En France, il n’est pas question de « donner de la confiture aux cochons ». Bien se nourrir est socialement important. Les habitudes alimentaires construisent un socle culturel commun. Si la grande gastronomie, aux rites culinaires et aux arts de la table bien structurés, est une fierté nationale, bien manger est également un souci quotidien pour chacun.

Quand les journées sont bien remplies (travail, transports, sports, loisirs), comment trouver le temps d’acheter de bons produits, de cuisiner et de les déguster à plusieurs autour d’une table ? Le défi est de taille et pourtant, le plaisir de partager un bon plat en famille ou entre amis reste primordial pour la majorité des français.

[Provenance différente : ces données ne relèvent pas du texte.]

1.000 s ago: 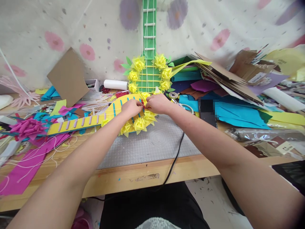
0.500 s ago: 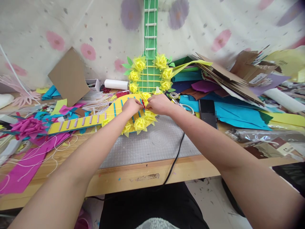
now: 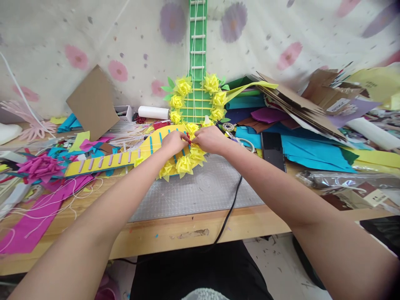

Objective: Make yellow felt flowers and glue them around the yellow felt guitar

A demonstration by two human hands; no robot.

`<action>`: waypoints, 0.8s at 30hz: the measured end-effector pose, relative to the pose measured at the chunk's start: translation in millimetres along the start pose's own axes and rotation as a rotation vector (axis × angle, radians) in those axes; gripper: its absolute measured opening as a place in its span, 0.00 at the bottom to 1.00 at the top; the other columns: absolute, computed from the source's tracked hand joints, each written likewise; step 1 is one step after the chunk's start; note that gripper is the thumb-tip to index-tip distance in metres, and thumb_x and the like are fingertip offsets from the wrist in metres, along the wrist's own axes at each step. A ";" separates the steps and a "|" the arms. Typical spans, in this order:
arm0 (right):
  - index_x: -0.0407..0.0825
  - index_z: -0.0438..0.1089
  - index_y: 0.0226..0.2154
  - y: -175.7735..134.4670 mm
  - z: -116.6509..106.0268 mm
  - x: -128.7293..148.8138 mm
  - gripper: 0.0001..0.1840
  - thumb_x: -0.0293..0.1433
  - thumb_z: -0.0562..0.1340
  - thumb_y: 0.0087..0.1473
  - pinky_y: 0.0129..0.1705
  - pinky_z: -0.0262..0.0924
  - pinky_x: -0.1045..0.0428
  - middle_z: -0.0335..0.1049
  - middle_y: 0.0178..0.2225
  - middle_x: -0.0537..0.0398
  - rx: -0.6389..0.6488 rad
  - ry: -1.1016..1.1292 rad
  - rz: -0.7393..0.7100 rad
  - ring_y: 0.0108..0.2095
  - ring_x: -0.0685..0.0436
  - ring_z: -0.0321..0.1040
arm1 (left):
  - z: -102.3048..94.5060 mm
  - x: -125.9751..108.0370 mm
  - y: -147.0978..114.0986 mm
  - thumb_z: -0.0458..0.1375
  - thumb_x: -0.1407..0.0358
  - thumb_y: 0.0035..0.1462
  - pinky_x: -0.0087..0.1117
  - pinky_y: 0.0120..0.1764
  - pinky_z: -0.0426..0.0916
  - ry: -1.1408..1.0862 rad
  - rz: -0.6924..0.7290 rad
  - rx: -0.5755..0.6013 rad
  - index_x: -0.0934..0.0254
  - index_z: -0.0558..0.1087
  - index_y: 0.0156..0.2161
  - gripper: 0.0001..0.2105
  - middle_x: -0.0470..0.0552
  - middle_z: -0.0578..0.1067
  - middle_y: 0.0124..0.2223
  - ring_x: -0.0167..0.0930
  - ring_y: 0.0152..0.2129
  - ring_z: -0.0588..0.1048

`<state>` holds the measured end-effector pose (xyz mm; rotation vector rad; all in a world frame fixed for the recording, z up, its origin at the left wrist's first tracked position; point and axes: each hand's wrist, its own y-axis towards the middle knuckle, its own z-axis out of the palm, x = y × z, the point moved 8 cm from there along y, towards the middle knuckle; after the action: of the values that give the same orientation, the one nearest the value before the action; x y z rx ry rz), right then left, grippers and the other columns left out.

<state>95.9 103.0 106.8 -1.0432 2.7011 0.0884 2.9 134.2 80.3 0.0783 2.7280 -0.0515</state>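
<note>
A yellow paper guitar [image 3: 128, 158] with blue and lilac bars lies on the grey cutting mat [image 3: 218, 187], its lower edge trimmed with yellow paper flowers [image 3: 183, 164]. Over its body, my left hand [image 3: 174, 142] has its fingers pinched near a small red piece [image 3: 188, 138]. Close on the other side of that piece, my right hand [image 3: 208, 139] is closed with its fingertips curled down. The fingers hide most of what lies between the hands, perhaps thin string. Behind stands a green paper guitar [image 3: 197, 75] with white bars, strings and yellow flowers.
A magenta paper flower [image 3: 40, 166] and loose white string [image 3: 67, 200] lie at left. Cardboard [image 3: 93, 103] leans behind. On the right are scissors [image 3: 246, 143], a phone [image 3: 273, 151] and blue paper [image 3: 315, 154]. A black cable [image 3: 229, 212] crosses the table's front edge.
The view has tilted slightly, so things sit a little lower. Both hands stay pinched close together at the red piece, with only slight finger movement.
</note>
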 end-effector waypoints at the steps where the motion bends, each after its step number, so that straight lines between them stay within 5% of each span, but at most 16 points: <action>1: 0.47 0.72 0.42 -1.5 -0.4 0.8 0.19 0.26 0.50 0.54 0.32 0.48 0.51 0.72 0.37 0.45 -0.012 0.004 -0.011 0.40 0.42 0.66 | -0.4 0.1 -0.3 0.56 0.63 0.44 0.32 0.30 0.63 0.016 0.007 0.004 0.55 0.78 0.34 0.11 0.49 0.77 0.33 0.35 0.32 0.74; 7: 0.48 0.73 0.41 -4.9 4.1 7.1 0.18 0.26 0.52 0.52 0.30 0.47 0.51 0.72 0.36 0.47 -0.026 0.013 -0.080 0.38 0.43 0.66 | -5.0 -1.8 -4.5 0.57 0.60 0.43 0.32 0.33 0.64 0.091 0.050 0.005 0.52 0.78 0.35 0.12 0.47 0.77 0.37 0.35 0.35 0.73; 15: 0.60 0.72 0.42 -3.4 11.7 -7.0 0.18 0.31 0.51 0.54 0.30 0.48 0.54 0.74 0.39 0.56 0.051 0.175 0.080 0.37 0.46 0.67 | -2.4 -1.6 -8.2 0.58 0.57 0.45 0.32 0.33 0.64 0.099 0.024 -0.025 0.54 0.78 0.35 0.12 0.48 0.77 0.36 0.35 0.35 0.73; 24: 0.57 0.73 0.40 -12.7 8.6 -6.0 0.18 0.30 0.50 0.56 0.29 0.45 0.54 0.73 0.37 0.53 0.001 0.104 0.068 0.38 0.46 0.66 | -2.0 -0.1 -9.4 0.58 0.56 0.44 0.32 0.33 0.65 0.089 -0.005 -0.038 0.55 0.78 0.33 0.11 0.49 0.76 0.35 0.35 0.34 0.73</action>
<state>110.4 98.6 100.3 -0.9821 2.8296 0.0460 1.6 124.9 82.3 0.0643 2.8173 0.0029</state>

Mais que mange-t-on, comment et avec qui ? Les sociologues, Anne Dupuy et Laurence Tibère du Centre d’étude et de recherche travail, organisation, pouvoir (Certop) décodent les valeurs et les pratiques montantes des habitudes culinaires, celles qui évoluent dans le contexte de la « modernité alimentaire ». Elles s’intéressent notamment aux représentations de la « bonne » parentalité lorsqu’il s’agit d’éduquer ses enfants.  Santé, convivialité, éveil sensoriel, prise de risque gustatif, échange ou ancrage culturel… Le « fait-maison » relèverait-il ces multiples défis ?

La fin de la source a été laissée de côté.